Warum die 1000-Stufen-Schlucht 1000-Stufen-Schlucht heißt

Das und vieles mehr kann man am Sonntag, 28.06. in Erfahrung bringen! Zum 30jährigen Bestehen des Meraner Höhenwegs wird Robert Schönweger, der Weg-Erbauer, an der Bergstation der Texelbahn, beim Giggelberg dabei sein.

Nach ein paar Ansprachen und Worte des Dankes an ihn, wird er selbst erzählen, wie es damals in den 70er Jahren zur Idee des Meraner Höhenwegs gekommen ist und wie sich die Bauarbeiten für die Umrundung des gesamten Bergkamms gestalten haben. Helmuth Ellmenreich, der 2002 verstorben ist, war zusammen mit ihm am Planen und Tüfteln, Ausarbeiten und Zeichnen.

Sie beide haben nicht nur den Meraner Höhenweg realisiert, sondern auch den Impuls der Ausweisung des größten Naturparks - den Naturpark Texelgruppe mit über 33.000ha Fläche - gegeben.



Seit 1985 ist er offiziell als Rundwanderweg in 3 bis 5 Tagen, je nach Kondition und Laune, machbar. Auch 7 Tage hält man im Naturpark Texelgruppe locker aus - einige Abstecher sollte man schon machen, ins Zieltal auf die Almen und zu den Spronserseen.


Die 1000-Stufen-Schlucht verdankt ihren Namen einem Feriengast, der diese Passage gewandert ist.

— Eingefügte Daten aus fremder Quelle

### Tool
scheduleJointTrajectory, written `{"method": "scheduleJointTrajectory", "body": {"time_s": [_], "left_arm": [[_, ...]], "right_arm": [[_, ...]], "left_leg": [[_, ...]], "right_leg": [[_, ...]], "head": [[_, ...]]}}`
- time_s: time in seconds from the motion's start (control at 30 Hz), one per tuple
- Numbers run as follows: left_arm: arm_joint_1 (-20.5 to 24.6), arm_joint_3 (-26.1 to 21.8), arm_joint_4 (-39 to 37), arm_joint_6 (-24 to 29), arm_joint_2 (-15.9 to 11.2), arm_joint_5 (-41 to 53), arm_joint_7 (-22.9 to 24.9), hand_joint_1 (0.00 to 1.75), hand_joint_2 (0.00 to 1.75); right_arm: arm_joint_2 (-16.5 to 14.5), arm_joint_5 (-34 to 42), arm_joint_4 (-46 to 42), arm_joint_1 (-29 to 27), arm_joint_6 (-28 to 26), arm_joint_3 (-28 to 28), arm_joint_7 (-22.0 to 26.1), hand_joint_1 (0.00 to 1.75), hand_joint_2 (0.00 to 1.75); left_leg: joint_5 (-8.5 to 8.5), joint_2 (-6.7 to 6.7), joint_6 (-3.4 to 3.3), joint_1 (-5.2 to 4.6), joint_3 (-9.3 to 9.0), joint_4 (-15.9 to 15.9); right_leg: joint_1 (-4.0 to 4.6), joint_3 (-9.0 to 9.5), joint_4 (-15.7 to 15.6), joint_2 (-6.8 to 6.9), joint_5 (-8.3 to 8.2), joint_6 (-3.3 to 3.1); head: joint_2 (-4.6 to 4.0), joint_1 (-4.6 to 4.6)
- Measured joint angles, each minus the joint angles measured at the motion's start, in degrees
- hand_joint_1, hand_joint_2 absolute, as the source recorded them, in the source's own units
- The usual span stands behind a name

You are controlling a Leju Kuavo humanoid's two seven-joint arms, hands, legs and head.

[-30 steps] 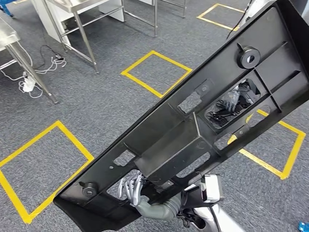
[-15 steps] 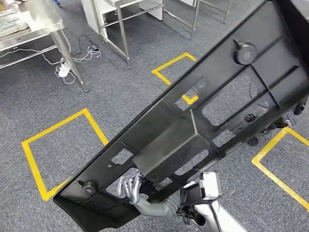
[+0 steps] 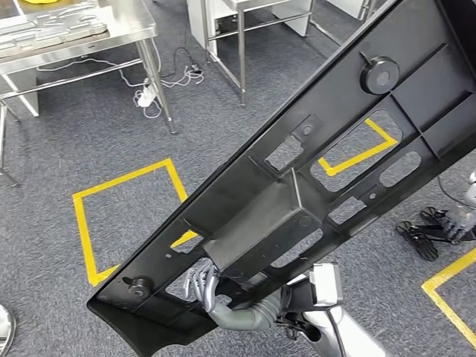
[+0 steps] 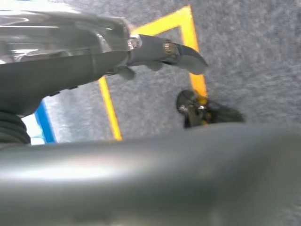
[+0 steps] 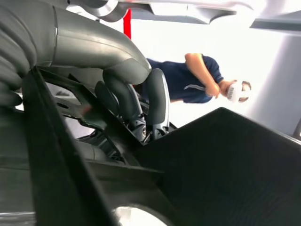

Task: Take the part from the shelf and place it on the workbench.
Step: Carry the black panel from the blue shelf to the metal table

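A long black moulded part (image 3: pixel 314 149) with cut-outs and two round knobs slants across the head view, low end at the left, high end at the upper right. My right hand (image 3: pixel 204 286) grips its lower edge from below, fingers poking up through an opening. In the right wrist view those fingers (image 5: pixel 156 101) curl over a rib of the part (image 5: pixel 230 165). My left hand (image 4: pixel 106 52) has a finger stretched out above the carpet, with a broad blurred grey surface (image 4: pixel 160 179) alongside it. Whether it holds anything is unclear.
A steel workbench (image 3: pixel 120 30) with flat parts on it stands at the upper left, and another steel frame (image 3: pixel 241 44) behind. Cables and a power strip (image 3: pixel 149 93) lie under them. Yellow tape squares (image 3: pixel 84 223) mark the carpet. A black object (image 3: pixel 418 234) lies at the right. A person (image 5: pixel 202 77) stands nearby.
The camera has turned: floor squares and tables have slid to the right and the steel workbench has come into view at the upper left. The part and my right hand keep their places.
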State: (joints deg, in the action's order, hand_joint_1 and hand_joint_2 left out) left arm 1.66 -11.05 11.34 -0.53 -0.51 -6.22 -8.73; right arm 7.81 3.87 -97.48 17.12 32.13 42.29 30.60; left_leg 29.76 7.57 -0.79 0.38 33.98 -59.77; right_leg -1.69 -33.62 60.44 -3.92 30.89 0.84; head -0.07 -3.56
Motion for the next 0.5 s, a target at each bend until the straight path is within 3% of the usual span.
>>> {"method": "scheduleJointTrajectory", "body": {"time_s": [0.07,0.13,0.17,0.2,0.23,0.27,0.3,0.37,0.43,0.5], "left_arm": [[0.0,0.0,0.0,0.2,0.1,0.1,0.3,0.00,1.75],[0.3,-0.1,0.0,0.4,0.2,0.2,0.5,0.00,1.75],[0.5,-0.1,0.0,0.5,0.2,0.3,0.6,0.00,1.75],[0.5,-0.1,0.0,0.5,0.2,0.5,0.7,0.00,1.75],[0.4,-0.1,0.0,0.5,0.2,0.6,0.8,0.00,1.75],[0.3,-0.1,0.0,0.6,0.2,0.7,1.0,0.00,1.75],[0.2,-0.1,0.0,0.6,0.2,0.8,1.1,0.00,1.75],[0.1,-0.2,0.0,0.7,0.2,0.8,1.2,0.00,1.75],[0.3,-0.2,0.0,0.7,0.2,0.8,1.5,0.00,1.75],[0.2,-0.3,0.0,0.7,0.2,0.8,1.7,0.00,1.75]], "right_arm": [[0.0,0.0,0.1,0.6,0.8,0.2,0.0,1.75,1.75],[0.2,0.0,0.6,1.0,1.6,0.4,0.2,1.75,1.75],[0.3,0.1,1.0,1.0,1.8,0.5,0.3,1.75,1.75],[0.4,0.1,1.5,1.0,2.0,0.7,0.4,1.75,1.75],[0.5,0.2,1.9,1.0,2.2,0.9,0.4,1.75,1.75],[0.5,0.3,2.2,1.0,2.3,1.0,0.4,1.75,1.75],[0.5,0.4,2.5,1.1,2.3,1.1,0.4,1.75,1.75],[0.6,0.4,2.8,1.3,2.4,1.2,0.5,1.75,1.75],[0.6,0.5,3.1,1.6,2.6,1.4,0.5,1.75,1.75],[0.7,0.6,3.2,1.9,2.8,1.7,0.5,1.75,1.75]], "left_leg": [[0.99,-1.65,0.53,-0.09,0.76,-1.6],[3.85,-5.16,1.14,-0.13,3.90,-7.6],[5.32,-6.25,1.38,-0.03,6.05,-11.5],[6.15,-6.77,1.53,0.08,7.79,-14.6],[5.91,-6.99,1.59,0.15,8.59,-15.8],[4.51,-7.19,1.52,0.19,8.17,-14.7],[2.28,-7.64,1.32,0.15,6.69,-11.4],[-1.16,-9.91,0.61,-0.45,3.18,-4.2],[-1.49,-11.57,-0.16,-1.17,1.87,-1.2],[-1.18,-10.81,-0.72,-1.30,1.77,-0.6]], "right_leg": [[-0.18,0.40,-0.2,1.55,0.13,-0.65],[-0.17,0.71,-0.3,3.38,0.44,-1.11],[-0.11,0.81,-0.3,4.32,0.63,-1.20],[-0.07,0.95,-0.3,5.21,0.83,-1.22],[-0.06,1.16,-0.3,6.00,1.07,-1.19],[-0.05,1.52,-0.3,6.75,1.34,-1.12],[-0.04,2.00,-0.3,7.47,1.68,-1.04],[0.09,2.91,-0.4,8.78,2.32,-0.72],[0.31,3.25,-0.5,9.92,2.71,-0.26],[0.46,3.63,-0.9,10.97,2.95,0.33]], "head": [[0.00,-0.10],[0.00,-0.20],[0.00,-0.20],[0.00,-0.20],[0.00,-0.20],[0.00,-0.20],[0.00,-0.20],[0.00,-0.21],[0.00,-0.21],[0.00,-0.20]]}}
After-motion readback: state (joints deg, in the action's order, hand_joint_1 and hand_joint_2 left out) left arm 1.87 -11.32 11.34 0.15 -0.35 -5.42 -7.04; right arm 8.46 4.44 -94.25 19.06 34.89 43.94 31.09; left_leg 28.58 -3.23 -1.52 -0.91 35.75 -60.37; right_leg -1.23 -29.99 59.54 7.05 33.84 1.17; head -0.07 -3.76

Er hat die Stufen gezählt, vielleicht auch ein bisschen geflunkert, vielleicht waren's gefühlte 1000. Schlussendlich wurde nachgezählt und es waren "nur" 987 - der Name war bereits gegeben.

Noch mehr Erinnerungen, Anekdoten, Geschichten und Wissenswertes rund um den Meraner Höhenweg und Helmuth Ellmenreich gibts am Sonntag direkt von Robert Schönweger.

Er führt im Anschluss auf dem Meraner Höhenweg von Giggelberg nach Nasereit - begleitet werden wir von Mitgliedern des Alpenvereins Partschins und bei den Einkehren von gemütlicher Gasthausmusi.